▶ **Assignment**
The answer is the line with "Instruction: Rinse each" and every line after it to the end of the listing, retyped exactly. Pictures do not belong in it.

▶ **Data shown**
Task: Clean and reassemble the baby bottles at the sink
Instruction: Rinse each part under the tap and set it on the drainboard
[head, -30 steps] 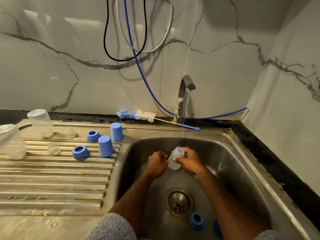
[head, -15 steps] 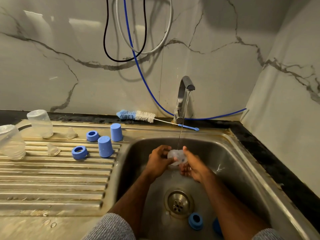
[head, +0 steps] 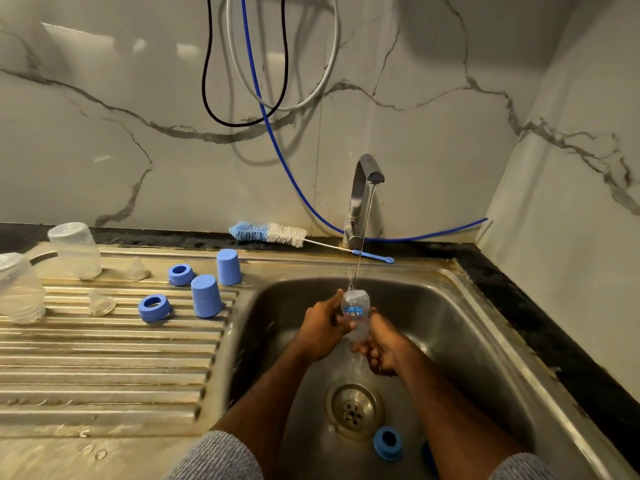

▶ **Solution for this task**
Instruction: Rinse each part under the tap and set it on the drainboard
[head, -30 steps] 
[head, -15 steps] 
[head, +0 steps] 

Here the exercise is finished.